La Dr Sandra Chapman, ancienne conservatrice des fossiles de reptiles et d’oiseaux du Muséum, qui a étudié les fossiles de tortues, déclare dans un communiqué : « Leviathanochelys a un bassin extrêmement large. Alors que la coquille de l’espèce a augmenté en taille, les espaces entre les os sont devenus plus grands pour réduire son poids et sa densité osseuse ».
Étonnamment, une caractéristique unique a été décrite sous le nom de processus pubien accessoire. Il s’agit d’une section d’os bombée sur le côté du bassin. Aucune structure similaire n’est connue chez les autres tortues (actuelles ou éteintes), mais des marques sur l’os suggèrent que des muscles y étaient autrefois attachés.
Le Dr Àngel Hernández Luján, co-auteur, explique : « Nous supposons que ce processus a servi de point d’ancrage supplémentaire pour les muscles contrôlant la contraction abdominale de la tortue. Cela pourrait signifier qu’il avait un rôle lié au système respiratoire et aurait pu aider la tortue géante à maximiser sa capacité respiratoire à de grandes profondeurs ».
Ensemble, les caractéristiques de Leviathanochelys aenigmatica suggèrent qu’il s’agit d’un membre précoce de la famille des tortues marines, son parent le plus proche étant Allopleuron, une espèce plus petite de tortue éteinte trouvée en Europe, aux États-Unis et au Kazakhstan.
N’étant alors pas étroitement lié à Protostega et Archelon, mentionnées précédemment, ce spécimen suggère que les tortues ont atteint des tailles géantes plusieurs fois au cours de leur évolution.
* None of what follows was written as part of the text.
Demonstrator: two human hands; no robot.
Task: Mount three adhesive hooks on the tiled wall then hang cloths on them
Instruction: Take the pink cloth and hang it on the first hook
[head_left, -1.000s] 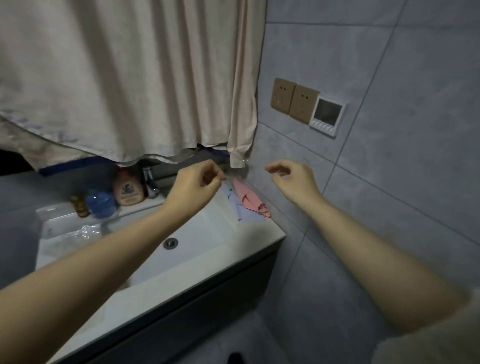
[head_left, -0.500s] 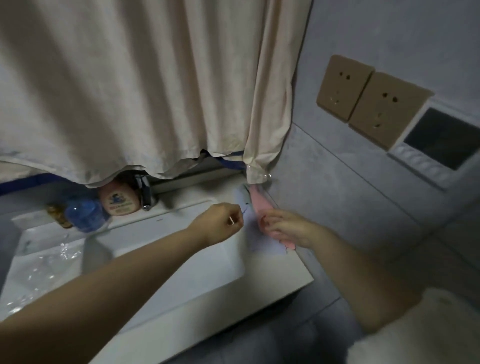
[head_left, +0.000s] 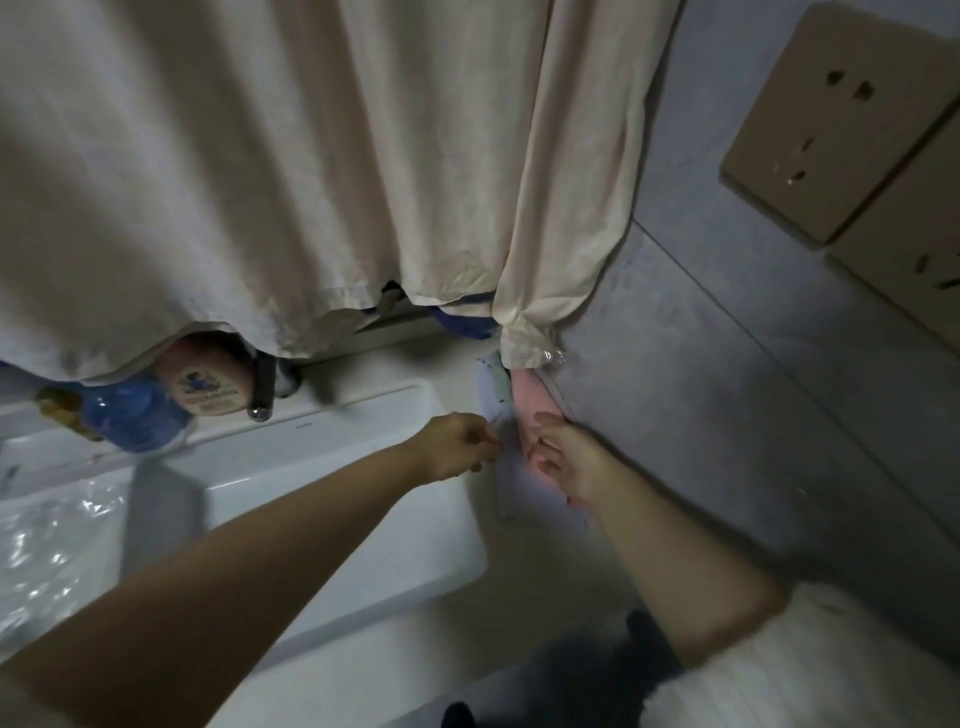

Néanmoins, l’absence de squelette complet ne permet pas de conclure définitivement sur sa longueur totale.
Concrètement, les chercheurs ont utilisé la taille de son bassin et des comparaisons avec Archelon pour calculer sa longueur corporelle potentielle. Mais comme il n’y a pas de lien ferme entre la taille du bassin et la longueur du corps chez les tortues, Leviathanochelys aenigmatica pourrait potentiellement être plus courte ou plus longue que les 3,7 m estimés.
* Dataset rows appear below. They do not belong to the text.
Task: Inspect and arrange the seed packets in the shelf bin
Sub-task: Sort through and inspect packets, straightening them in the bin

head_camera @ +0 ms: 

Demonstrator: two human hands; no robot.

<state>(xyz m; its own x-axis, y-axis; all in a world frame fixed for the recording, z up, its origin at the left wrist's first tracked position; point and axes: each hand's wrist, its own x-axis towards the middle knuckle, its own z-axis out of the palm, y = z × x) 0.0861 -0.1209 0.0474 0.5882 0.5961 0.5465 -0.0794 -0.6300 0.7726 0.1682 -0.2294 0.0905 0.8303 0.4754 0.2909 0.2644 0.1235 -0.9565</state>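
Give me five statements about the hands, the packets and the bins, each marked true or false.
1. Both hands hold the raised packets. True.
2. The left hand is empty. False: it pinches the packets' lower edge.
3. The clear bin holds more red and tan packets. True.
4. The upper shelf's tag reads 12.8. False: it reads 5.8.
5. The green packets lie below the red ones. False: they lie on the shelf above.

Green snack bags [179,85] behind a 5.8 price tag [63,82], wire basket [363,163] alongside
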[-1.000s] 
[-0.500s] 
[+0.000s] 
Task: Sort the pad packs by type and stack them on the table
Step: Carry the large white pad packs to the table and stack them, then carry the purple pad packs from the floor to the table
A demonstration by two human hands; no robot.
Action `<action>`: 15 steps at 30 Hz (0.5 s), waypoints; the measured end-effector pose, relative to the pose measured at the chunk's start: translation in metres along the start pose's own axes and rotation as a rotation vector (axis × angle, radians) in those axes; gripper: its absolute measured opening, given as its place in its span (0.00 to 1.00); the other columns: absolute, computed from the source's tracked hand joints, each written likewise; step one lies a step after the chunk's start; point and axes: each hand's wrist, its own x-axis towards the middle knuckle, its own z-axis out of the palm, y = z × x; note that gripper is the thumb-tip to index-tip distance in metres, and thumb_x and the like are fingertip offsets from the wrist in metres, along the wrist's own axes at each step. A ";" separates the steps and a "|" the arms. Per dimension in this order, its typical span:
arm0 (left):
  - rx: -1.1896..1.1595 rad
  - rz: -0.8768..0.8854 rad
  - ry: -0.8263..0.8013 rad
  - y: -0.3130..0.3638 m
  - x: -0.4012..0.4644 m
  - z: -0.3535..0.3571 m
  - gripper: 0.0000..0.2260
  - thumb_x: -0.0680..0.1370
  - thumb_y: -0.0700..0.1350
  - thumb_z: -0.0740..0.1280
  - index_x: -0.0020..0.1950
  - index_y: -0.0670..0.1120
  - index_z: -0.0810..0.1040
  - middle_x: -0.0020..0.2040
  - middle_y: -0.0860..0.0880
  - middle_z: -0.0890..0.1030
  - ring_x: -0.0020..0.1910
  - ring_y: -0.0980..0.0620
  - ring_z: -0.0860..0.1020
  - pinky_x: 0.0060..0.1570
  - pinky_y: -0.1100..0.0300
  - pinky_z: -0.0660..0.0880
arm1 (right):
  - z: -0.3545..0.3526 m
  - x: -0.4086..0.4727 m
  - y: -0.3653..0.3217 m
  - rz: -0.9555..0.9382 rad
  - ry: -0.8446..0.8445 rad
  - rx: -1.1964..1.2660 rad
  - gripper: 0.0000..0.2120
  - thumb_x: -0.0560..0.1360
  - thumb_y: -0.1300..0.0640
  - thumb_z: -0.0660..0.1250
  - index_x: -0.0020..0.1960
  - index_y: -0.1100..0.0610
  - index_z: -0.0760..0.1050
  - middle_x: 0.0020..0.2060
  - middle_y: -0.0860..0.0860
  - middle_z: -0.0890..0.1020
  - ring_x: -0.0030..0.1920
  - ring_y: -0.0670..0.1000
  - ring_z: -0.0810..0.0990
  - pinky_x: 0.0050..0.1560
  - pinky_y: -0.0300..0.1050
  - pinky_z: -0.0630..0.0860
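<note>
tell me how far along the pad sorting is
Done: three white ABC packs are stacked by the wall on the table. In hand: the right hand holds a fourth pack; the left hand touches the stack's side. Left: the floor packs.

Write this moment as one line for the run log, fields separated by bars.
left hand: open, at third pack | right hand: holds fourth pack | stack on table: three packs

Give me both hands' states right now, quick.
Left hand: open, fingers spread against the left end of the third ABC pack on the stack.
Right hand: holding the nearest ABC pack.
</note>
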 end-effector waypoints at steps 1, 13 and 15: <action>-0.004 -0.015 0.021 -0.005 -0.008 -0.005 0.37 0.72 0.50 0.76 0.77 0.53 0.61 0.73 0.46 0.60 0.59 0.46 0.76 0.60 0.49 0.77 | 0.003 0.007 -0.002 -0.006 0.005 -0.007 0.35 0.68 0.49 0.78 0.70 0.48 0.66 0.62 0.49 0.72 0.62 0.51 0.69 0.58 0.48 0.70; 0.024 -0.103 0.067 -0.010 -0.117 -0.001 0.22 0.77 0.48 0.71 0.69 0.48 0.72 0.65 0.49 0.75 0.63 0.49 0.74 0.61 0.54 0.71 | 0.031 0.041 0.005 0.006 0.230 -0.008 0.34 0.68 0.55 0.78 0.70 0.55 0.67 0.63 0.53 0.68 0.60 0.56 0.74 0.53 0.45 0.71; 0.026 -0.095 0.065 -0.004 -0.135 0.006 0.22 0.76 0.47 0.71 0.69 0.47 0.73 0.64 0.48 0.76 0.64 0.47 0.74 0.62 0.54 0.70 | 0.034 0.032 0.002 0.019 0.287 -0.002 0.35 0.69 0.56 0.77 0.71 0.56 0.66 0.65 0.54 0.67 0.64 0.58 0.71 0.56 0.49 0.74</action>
Palmarès des plus grandes tortues marines de l’histoire
La nouvelle espèce révèle donc que des tortues géantes étaient présentes des deux côtés de l’Atlantique et les mensurations de Leviathanochelys aenigmatica classent cette dernière parmi les plus grandes tortues européennes de l’histoire.
Il faut savoir que l’évolution des tortues est entourée de mystère, le seul fait indéniable est qu’elles peuvent devenir extrêmement grandes. D’ailleurs, la plus grande espèce vivante est la tortue luth, que l’on trouve généralement sous les tropiques, mais qui peut parfois s’aventurer jusqu’en Norvège. Les animaux atteignent généralement environ deux mètres de long, mais un spécimen conservé au National Museum Cardiff approche les trois mètres de long.
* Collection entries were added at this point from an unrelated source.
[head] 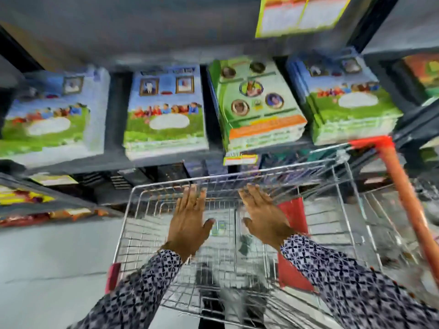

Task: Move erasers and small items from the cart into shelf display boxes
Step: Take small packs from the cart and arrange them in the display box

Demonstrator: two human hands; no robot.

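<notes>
Cart (237, 179): wire-mesh basket of bright metal rod, rectangular, standing on a pale floor (47, 257) directly before the shelving. Its long axis runs from the viewer toward the shelves, far rim nearest them. Red plastic corner guard (113, 276) on the near left; red panel (293, 245) against the right wall of the basket.

Small item (218, 227): a pale green-and-white packet low in the basket, between the two hands; blurred, so its kind and long axis cannot be told. A dark object (245, 243) lies just beside it, likewise indistinct.

Left hand (190, 219): palm down over the basket, fingers spread apart and extended toward the far rim, gripping nothing. Patterned dark-and-white sleeve (133, 293).

Right hand (263, 214): palm down, fingers splayed and extended the same way, empty, thumb turned inward toward the packet. Whether either hand's fingertips touch the far rim cannot be told.

Orange handle (403, 198): a rounded orange bar at the right, slanting from the shelf edge down toward the viewer.

Shelf (118, 162): dark metal. Four flat stacks of printed booklets (166, 110), glossy covers in blue, green and orange, lying side by side with gaps between. A yellow-and-white price tag (240, 159) is fixed to the shelf edge.
</notes>
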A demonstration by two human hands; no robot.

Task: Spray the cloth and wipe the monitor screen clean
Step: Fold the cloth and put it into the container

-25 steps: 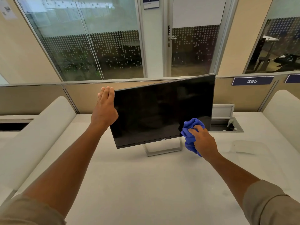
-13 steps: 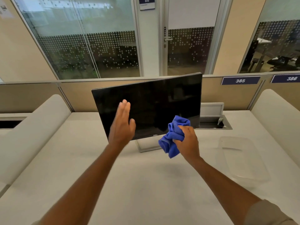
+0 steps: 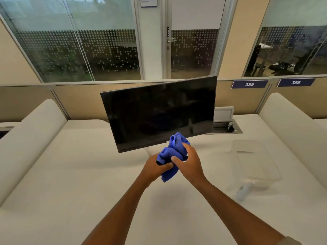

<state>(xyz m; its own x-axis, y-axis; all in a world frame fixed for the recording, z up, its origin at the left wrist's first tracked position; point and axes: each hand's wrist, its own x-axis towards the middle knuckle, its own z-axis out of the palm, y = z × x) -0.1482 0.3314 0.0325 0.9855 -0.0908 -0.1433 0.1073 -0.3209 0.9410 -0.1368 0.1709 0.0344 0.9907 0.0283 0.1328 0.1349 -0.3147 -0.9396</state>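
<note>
One Dell monitor (image 3: 159,114) stands tilted, long axis running 8 to 2 o'clock. Left hand (image 3: 153,168) and right hand (image 3: 190,164) both clutch one bunched blue cloth (image 3: 172,155) at its 6 o'clock edge.

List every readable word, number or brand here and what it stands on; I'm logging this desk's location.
"385": blue plate on the partition.
"386": blue plate beside it.
"PUSH": vertical strip on the glass door.
Brand mark on the monitor bottom bezel: mostly hidden by the blue cloth.
Door sign at top: too blurred to read.
</note>
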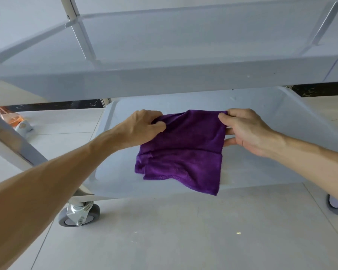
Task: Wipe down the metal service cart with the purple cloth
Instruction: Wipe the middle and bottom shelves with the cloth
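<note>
Looking down from the head, the purple cloth [180, 151] seems soft, light and floppy, so its top corners are the best spots to hold. It hangs between the hands, over the cart's bottom shelf [261, 168]. The left hand [142, 127] pinches one top corner. The right hand [246, 129] pinches the other. Both arms reach forward under the upper shelf [164, 80].
</note>
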Action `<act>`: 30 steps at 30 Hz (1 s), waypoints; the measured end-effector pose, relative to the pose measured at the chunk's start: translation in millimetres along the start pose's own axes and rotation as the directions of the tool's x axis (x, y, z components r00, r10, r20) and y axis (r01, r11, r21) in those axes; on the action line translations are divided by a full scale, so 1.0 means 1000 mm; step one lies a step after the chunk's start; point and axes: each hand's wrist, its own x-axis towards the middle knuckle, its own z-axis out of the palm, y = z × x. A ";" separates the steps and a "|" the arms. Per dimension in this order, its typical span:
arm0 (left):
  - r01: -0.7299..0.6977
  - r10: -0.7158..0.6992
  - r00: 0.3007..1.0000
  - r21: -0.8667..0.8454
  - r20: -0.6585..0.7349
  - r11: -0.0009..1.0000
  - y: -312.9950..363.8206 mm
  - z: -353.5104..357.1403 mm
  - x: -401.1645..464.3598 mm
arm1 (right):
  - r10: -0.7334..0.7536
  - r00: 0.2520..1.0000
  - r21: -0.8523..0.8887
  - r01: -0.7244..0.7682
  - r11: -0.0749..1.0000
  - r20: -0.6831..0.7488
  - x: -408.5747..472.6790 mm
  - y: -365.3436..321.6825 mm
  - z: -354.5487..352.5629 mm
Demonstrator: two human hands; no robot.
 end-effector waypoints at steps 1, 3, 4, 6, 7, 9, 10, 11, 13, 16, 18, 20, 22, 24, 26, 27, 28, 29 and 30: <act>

Cependant, ces espèces « pâlissent » en comparaison de leurs anciens parents, comme le soulignent les auteurs. Les plus grandes tortues éteintes ont été découvertes pour la première fois dans les années 1870, lorsque Protostega gigas a été décrite par Edward Drinker Cope. Le premier spécimen découvert mesurait environ 3,9 m de long, les fossiles ultérieurs montrant que l’espèce pouvait atteindre 4,2 m de long.
Deux décennies plus tard, une autre espèce de tortue géante, Archelon ischyros, a été découverte. Pendant un certain temps, on a pensé que ces tortues géantes étaient les plus proches des grandes tortues luth. Cependant, des recherches plus récentes remettent en question cette relation.
Actuellement, les scientifiques estiment que Protostega et Archelon ont plutôt dérivé des ancêtres de tortues marines modernes au Jurassique supérieur, il y a plus de 145 millions d’années, et vivaient dans une étendue d’eau connue sous le nom de Voie maritime intérieure de l’Ouest, qui divisait ce qui est aujourd’hui l’Amérique du Nord en deux.
Alors que des tortues géantes ont été trouvées en dehors de l’Amérique du Nord, avec des fossiles découverts au Maroc, en Jordanie et en Russie, les découvertes européennes ont jusqu’à présent été limitées et fragmentaires. La découverte de Leviathanochelys aenigmatica fournit des preuves solides de leur présence.